### [ACTION ITEM]
Whenever a line contains "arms", include it in the count; reply with the number of such lines in the data and nothing else.

*** MATERIAL PROVIDED Section Begins ***

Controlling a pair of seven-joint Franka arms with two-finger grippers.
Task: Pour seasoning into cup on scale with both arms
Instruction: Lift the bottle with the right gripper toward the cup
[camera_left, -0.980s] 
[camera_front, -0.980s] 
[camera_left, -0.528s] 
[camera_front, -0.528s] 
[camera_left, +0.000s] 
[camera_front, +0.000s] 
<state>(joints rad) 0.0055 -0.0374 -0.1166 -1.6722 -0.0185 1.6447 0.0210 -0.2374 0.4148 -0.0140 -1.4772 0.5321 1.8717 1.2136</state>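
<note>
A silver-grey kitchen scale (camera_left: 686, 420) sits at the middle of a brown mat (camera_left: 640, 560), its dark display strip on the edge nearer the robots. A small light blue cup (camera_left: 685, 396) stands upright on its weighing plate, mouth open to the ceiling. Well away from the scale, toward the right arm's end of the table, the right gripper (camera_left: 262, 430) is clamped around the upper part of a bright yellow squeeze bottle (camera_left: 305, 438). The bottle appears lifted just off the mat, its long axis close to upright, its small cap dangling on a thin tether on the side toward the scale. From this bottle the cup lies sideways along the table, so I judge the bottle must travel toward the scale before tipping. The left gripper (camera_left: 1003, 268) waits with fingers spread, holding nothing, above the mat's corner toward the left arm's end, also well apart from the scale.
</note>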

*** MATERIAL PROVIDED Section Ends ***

### [OUTPUT FOR THIS EXERCISE]
2